Another class of evidence based methods makes use of alignments of protein sequences with genomic sequences, and form an important component of pipelines such as ENSEMBL. Such programs include DPS [18
], Procrustes [19
], GeneWise [20
], and GenomeScan [21
]. To some extent, these programs are designed to work with proteins from related species. Although they work quite well with highly conserved proteins, they are not as accurate for diverged protein sequences. Hybrid methods such as JIGSAW [22
] and ExonHunter [23
] combine both cDNA and protein evidence probabilistically while making gene predictions.
GeneMapper has been influenced by and is in the same category of gene finding methods as Projector [24
]. Projector uses gene annotations from a reference species as evidence to predict the gene structure in a target sequence. In analogy to cDNA based methods, Projector aligns mRNA from a reference gene to a target sequence, but it exploits additional information about splice sites. This is accomplished by using a pair hidden Markov model to transfer annotations from the reference species to the target sequence.

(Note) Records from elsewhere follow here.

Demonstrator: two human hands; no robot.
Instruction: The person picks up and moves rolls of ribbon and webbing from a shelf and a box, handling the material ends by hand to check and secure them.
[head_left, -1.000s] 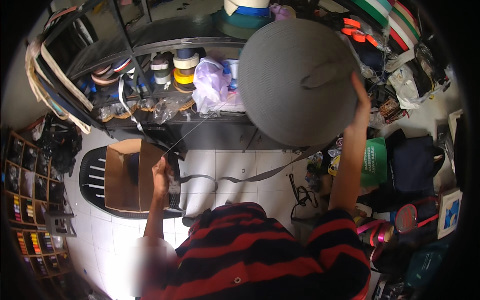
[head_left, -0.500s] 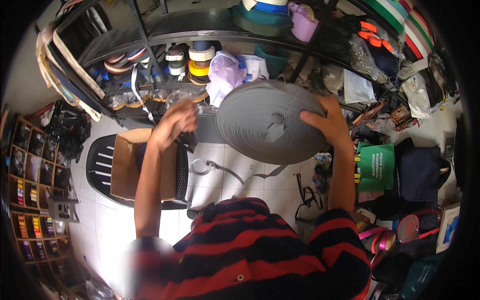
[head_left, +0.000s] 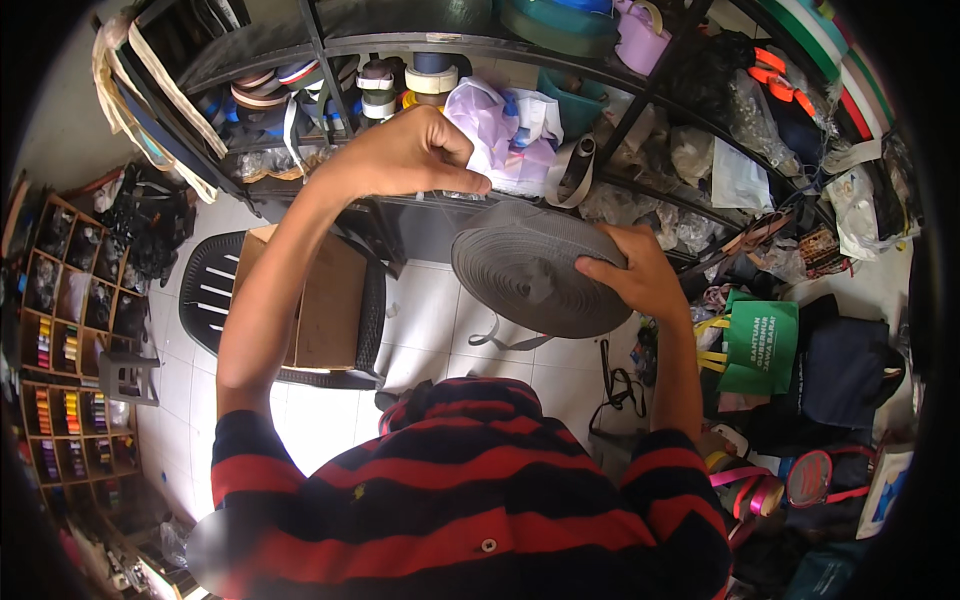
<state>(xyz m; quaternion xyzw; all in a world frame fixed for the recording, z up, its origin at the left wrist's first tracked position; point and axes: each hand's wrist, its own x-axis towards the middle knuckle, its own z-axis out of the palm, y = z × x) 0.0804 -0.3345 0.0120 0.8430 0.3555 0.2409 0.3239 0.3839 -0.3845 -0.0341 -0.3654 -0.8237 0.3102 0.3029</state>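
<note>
A large, flat roll of dark grey webbing point(head_left: 535, 280) is tilted in front of me, its coiled face showing. My right hand point(head_left: 640, 270) grips its right rim, thumb on the coiled face and fingers behind. Beneath the roll hangs a loose webbing tail point(head_left: 515, 343). My left hand point(head_left: 410, 155) is raised up and left of the roll, apart from it. Its fingers are curled in and the thumb points right; whatever they may hold is hidden.
A black plastic chair point(head_left: 205, 305) bears an open cardboard box point(head_left: 335, 305) on the left. Ahead, a black shelf rack point(head_left: 410, 45) holds strap rolls and a lilac plastic bag point(head_left: 475, 110). On the right lie a green bag point(head_left: 758, 345) and a dark bag point(head_left: 850, 350); a black strap point(head_left: 620, 385) trails nearby.
My left hand has moved up and right, closer to the roll. The roll has shifted slightly lower in view, still in my right hand. Less of the loose tail shows below it.
</note>
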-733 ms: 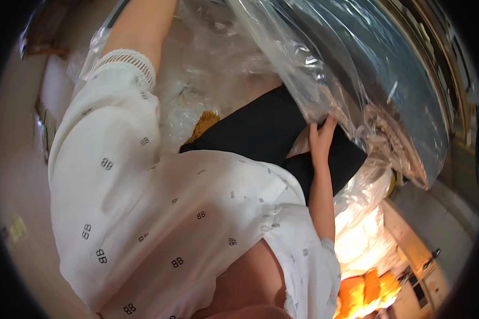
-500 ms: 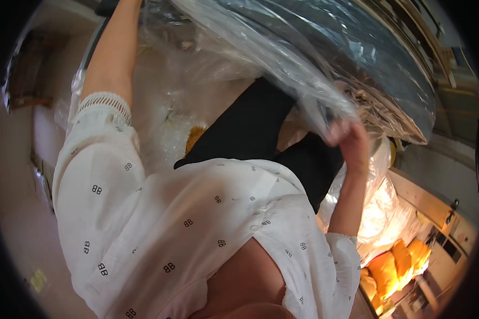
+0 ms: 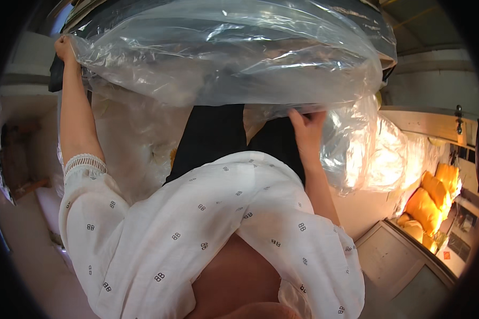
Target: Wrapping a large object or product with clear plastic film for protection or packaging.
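Note:
A large clear plastic sheet (image 3: 207, 80) hangs in loose folds across the far part of the view, in front of a dark surface. At its far left corner my left hand (image 3: 65, 49) is closed in a fist on the gathered plastic, arm stretched out. My right hand (image 3: 307, 126) is bent at the sheet's near edge, right of the middle, with the thumb and fingers closed on the plastic. Some of those fingertips are hidden behind the edge. Between the hands, the sheet's lower edge droops in front of my black trousers (image 3: 210, 133).
More crumpled clear plastic (image 3: 364, 154) lies in bright light at the right, with orange-yellow bundles (image 3: 431, 204) beyond it. A pale cabinet (image 3: 399, 260) stands at the lower right. Below my left arm, further plastic (image 3: 138, 122) hangs near the floor.
My view has turned, and my left hand, formerly beyond the upper edge, now shows at the far left. My blurred right hand has come nearer and leftward; the sheet now spreads between both hands.

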A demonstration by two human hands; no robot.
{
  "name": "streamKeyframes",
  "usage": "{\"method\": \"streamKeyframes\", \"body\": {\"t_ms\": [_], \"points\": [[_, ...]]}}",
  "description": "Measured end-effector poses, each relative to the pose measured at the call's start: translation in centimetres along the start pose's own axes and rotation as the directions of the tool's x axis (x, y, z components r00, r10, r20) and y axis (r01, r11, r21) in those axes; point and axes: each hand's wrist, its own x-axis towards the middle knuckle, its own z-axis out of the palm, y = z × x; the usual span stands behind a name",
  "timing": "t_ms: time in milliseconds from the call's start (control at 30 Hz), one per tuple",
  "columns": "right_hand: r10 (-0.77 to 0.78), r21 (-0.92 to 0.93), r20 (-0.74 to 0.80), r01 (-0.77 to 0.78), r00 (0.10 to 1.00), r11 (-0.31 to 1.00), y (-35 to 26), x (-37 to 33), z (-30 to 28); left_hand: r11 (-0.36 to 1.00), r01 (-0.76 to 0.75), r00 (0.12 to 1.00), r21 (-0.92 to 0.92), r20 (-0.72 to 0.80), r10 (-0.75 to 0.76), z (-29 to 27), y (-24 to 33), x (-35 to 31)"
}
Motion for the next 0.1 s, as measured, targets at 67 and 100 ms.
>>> {"method": "streamKeyframes", "body": {"t_ms": [67, 100], "points": [[0.195, 0.302, 0.176, -0.242, 0.965, 0.922, 3.8, 2.1, 0.4, 0.998, 0.052, 0.997, 0.045, 0.054, -0.054, 0.7, -0.5, 1.4], [0.240, 0.408, 0.305, -0.354, 0.922, 0.842, 4.9, 3.6, -0.1, 0.989, 0.113, 0.990, 0.100, 0.074, -0.121, 0.1, -1.2, 3.0]]}}
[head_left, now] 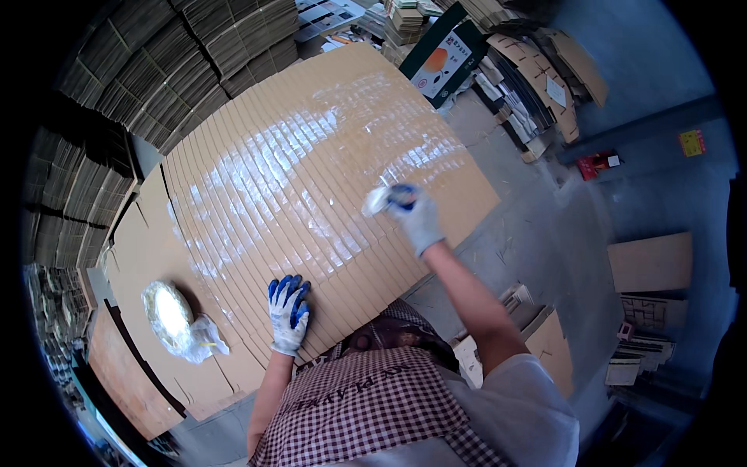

GeneMapper uses a bottom up approach to predict gene structure. First, each reference exon is aligned to a target genome and these alignments are then joined to build a gene structure. Because exons are much shorter than introns, this approach makes use of dynamic programming with a fairly sophisticated codon evolution model to provide detailed alignment of exons. GeneMapper also uses a novel mapping process that exploits the phylogeny of the reference and target species to obtain more precise annotations. If a gene is to be mapped from a reference species to multiple target species, then GeneMapper makes use of characteristic properties extracted from all of the available orthologous genes in the family. In other words, the program works with profiles of orthologous genes, which are not unlike protein profiles. The gene profile is built up progressively as the gene is mapped into successive target species. Therefore, the profile becomes more complete as the gene is mapped into additional target species. The profile is especially useful in mapping genes to evolutionarily distant species that may have diverged considerably from the reference species. The rationale behind the profile based approach is that information from all orthologous sequences results in a more comprehensive representation of the gene than is possible with a single sequence.
GeneMapper was tested on a set of orthologous human and mouse genes. Results were compared with GeneWise and Projector annotations. We show that GeneMapper outperforms both GeneWise and Projector, and also establish that the addition of multiple sequences from chimpanzee, rat, and chicken further improves performance through the use of gene profiles.